Uwe Kreis, 47, Inhaber von Herrenmoden Kreis in der Großherzog-Friedrich-Straße, bleibt die Kundschaft aus: "Viele unserer Kunden sind auch schon etwas älter und kommen von Lebach oder Riegelsberg. Dank des Streikes können uns die Herrschaften nicht erreichen. Des Öfteren beschweren sich auch Kunden über die schlechte Erreichbarkeit ohne Bahn, denn Busse fahren hier nicht unbedingt aus jeder Richtung an." Für den Streik hat Kreis kein Verständnis. Jeder könne sich seinen Beruf aussuchen, und nun müssten die Unschuldigen leiden.

Ebru Janzen, 22, arbeitet in einem Laden an der Johanneskirche und sieht die Sache etwas gelassener: "Ich kann die Bahnfahrer schon verstehen. Nur ist es einfach nicht gut organisiert. Wenn die Fahrer streiken, sollte die Saarbahn GmbH sich um Schienenersatzverkehr kümmern, der auch funktioniert. Ich komme aus Berlin, und bei uns läuft es anders, wenn Bahnen streiken. Die Menschen erhalten ihr Geld wieder zurück, es gibt vergünstigte Fahrpreise, oder es gibt kostenlose Alternativen." Janzen meint die Saarbahn solle zusehen, dass ihre Arbeitnehmer zufrieden sind, denn das wirke sich selbstverständlich auch auf die Zufriedenheit der Kundschaft aus. Nathalie Benyakoub, 23, Tourismuskauffrau, ist kürzlich nach Saarbrücken gezogen und hat zum Teil Verständnis für die Fahrer: "Das einzige Problem ist, dass die Streiks nicht zeitig angekündigt werden. Zum Glück sieht mein Chef es nicht so eng, wenn ich mal ein paar Minuten später auf die Arbeit komme, aber das sollte natürlich nicht zur Regel werden."
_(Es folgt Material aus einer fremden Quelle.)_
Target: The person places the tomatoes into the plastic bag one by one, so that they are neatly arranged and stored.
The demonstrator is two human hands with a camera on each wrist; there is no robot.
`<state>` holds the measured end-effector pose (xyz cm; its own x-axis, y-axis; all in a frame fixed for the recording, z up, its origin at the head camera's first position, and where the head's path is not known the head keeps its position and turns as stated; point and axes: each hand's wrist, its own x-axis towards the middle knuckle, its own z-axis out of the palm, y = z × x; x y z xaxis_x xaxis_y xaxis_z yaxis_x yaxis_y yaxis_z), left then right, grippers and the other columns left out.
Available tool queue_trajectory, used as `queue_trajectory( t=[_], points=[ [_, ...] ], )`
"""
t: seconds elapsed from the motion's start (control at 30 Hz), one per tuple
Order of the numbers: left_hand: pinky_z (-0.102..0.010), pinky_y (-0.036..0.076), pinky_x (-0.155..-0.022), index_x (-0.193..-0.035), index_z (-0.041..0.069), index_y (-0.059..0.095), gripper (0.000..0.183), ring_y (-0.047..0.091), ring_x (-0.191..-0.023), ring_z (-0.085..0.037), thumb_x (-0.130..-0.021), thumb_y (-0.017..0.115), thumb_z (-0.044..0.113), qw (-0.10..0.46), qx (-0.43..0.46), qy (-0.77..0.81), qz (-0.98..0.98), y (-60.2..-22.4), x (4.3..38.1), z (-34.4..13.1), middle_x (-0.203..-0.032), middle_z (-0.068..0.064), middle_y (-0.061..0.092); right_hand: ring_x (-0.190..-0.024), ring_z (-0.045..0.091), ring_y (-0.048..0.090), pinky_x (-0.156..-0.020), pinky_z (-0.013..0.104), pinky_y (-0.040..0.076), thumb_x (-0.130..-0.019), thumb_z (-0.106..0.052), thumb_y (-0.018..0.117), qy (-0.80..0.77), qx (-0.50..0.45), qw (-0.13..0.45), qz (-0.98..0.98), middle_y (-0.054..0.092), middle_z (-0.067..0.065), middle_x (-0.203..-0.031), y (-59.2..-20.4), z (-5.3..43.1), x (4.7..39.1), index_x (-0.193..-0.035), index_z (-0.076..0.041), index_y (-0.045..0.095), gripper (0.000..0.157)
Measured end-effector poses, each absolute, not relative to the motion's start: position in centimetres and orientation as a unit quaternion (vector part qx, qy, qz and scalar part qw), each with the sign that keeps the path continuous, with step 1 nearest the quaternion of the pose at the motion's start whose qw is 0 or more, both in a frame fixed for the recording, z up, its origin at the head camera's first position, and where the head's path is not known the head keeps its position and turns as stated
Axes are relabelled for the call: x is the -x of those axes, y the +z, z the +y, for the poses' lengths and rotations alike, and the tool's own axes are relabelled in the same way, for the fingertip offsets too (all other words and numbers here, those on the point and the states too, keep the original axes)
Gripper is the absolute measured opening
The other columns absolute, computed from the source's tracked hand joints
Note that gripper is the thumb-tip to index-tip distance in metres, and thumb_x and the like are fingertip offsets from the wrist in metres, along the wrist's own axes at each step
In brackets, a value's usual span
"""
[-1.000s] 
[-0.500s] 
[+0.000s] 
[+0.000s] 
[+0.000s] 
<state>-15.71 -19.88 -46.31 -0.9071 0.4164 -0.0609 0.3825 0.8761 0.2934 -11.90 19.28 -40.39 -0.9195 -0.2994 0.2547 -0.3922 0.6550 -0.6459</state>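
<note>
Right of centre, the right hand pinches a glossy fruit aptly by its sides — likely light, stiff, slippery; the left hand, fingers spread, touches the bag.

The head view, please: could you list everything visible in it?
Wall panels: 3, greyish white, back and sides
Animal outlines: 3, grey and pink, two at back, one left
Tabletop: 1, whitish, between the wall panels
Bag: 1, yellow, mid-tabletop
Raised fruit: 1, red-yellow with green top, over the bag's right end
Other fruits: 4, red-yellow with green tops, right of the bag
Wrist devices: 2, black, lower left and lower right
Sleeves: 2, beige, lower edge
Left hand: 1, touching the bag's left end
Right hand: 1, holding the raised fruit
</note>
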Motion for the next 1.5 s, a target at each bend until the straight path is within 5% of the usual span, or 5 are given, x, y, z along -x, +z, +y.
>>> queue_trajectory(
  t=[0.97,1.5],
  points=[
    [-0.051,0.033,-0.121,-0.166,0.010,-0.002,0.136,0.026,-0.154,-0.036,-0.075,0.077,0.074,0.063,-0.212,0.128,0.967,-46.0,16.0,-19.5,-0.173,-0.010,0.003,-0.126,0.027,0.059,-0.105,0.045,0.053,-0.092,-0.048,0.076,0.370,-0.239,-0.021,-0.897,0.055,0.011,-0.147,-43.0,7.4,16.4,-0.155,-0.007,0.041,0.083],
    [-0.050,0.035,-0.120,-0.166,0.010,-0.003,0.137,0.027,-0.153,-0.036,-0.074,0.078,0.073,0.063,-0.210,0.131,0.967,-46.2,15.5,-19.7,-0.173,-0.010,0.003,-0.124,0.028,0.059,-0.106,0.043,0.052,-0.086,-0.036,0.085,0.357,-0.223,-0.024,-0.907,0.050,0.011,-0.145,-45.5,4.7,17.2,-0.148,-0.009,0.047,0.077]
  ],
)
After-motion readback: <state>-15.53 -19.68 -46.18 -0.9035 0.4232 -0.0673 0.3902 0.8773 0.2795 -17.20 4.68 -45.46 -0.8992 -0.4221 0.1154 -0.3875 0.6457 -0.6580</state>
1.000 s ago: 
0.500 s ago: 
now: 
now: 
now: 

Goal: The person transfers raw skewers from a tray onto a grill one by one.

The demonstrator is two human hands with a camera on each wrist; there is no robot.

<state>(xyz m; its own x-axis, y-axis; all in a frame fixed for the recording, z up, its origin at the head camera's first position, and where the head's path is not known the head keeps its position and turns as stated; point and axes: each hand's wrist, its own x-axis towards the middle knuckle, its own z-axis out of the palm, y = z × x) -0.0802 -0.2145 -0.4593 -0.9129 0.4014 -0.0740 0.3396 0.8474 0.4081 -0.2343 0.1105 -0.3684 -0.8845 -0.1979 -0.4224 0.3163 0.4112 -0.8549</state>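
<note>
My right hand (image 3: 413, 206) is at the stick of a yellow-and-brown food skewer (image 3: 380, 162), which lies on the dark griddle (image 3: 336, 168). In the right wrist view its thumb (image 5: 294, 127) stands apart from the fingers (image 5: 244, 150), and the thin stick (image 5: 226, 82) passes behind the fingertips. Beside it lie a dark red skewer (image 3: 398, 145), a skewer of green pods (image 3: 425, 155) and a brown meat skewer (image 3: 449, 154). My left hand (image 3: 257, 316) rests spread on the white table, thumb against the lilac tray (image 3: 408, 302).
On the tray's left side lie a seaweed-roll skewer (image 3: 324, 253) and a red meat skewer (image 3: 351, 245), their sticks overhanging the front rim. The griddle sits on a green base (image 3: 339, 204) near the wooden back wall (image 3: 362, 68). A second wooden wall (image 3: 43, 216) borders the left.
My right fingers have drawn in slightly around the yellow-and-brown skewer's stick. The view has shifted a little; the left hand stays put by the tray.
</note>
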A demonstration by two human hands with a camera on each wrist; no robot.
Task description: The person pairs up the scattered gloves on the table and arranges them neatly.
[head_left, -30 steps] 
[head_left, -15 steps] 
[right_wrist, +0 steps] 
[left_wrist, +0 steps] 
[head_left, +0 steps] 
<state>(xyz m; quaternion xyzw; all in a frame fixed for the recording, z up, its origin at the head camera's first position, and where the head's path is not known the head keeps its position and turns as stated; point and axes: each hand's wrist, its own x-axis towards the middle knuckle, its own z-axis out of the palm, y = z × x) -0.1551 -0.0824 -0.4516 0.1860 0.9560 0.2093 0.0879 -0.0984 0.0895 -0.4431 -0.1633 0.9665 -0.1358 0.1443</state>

Kauffrau Elke Jakobi sagt: "Das sollte nicht häufiger passieren. Die Jahreskarten oder auch Monatskarten kosten sehr viel Geld, und der Fahrgast ist später der Leidtragende. Meine Kollegin kam heute mit dem Taxi zur Arbeit."

Jakobi hat kein Verständnis für den Streik. Neben der bezahlten aber nicht erbrachten Dienstleistung müsse man teilweise noch drauflegen. Wer mit dem Auto zur Arbeit fahren muss, der bezahle Parkgebühren von 15 Euro am Tag. An normalen Tagen sind die beiden Bahnsteige am Saarbahn-Haltepunkt Heusweiler Markt mittags dicht bevölkert. Gestern jedoch warteten nur drei Leute: zwei Schülerinnen der nahen Friedrich-Schiller-Schule, die täglich vom Haltepunkt Riegelsberg Rathaus nach Heusweiler und retour fahren, sowie ein Heusweiler Bürger, der nach Dillingen wollte. Während die Mädchen darauf warteten, abgeholt zu werden, studierte der Mann die Fahrpläne. Weil auf der Köllertalstrecke bis Lebach kein Schienen-Ersatzverkehr eingerichtet war, blieb ihm nur der Weg von Heusweiler mit dem Bus nach Völklingen und von dort mit der Eisenbahn nach Dillingen. Lukas Ewen fährt, um zu seiner Arbeitsstelle zu gelangen, mehrmals in der Woche mit der Saarbahn von Heusweiler nach Saarbrücken bis zur Haltestelle Hauptbahnhof und mit dem Zug weiter bis zum Bahnhof Burbach Mitte. Auch diese Verbindung war wegen des Streiks gekappt, sodass der Informatiker die wichtigste Arbeit von zuhause aus erledigen musste. Die Monatskarte für die 18 Kilometer lange Strecke kostet rund 100 Euro. Ewen war verärgert über den zweiten Streik von GDL-Mitgliedern innerhalb weniger Tage, bei dem auf seiner Route wiederum kein Ersatzverkehr eingerichtet war. "Schon am Freitag waren kurz vor 8 Uhr erst so etwa 50 Schüler da", berichtete Alexander Paschke, Leiter der Friedrich-Schiller-Schule.

Auch gestern seien in Folge des Streiks ein paar Schüler gar nicht und etliche verspätet gekommen. Am Freitag habe man zudem große Bedenken wegen der Französisch-Abschlussprüfung gehabt, aber glücklicherweise seien alle rechtzeitig da gewesen.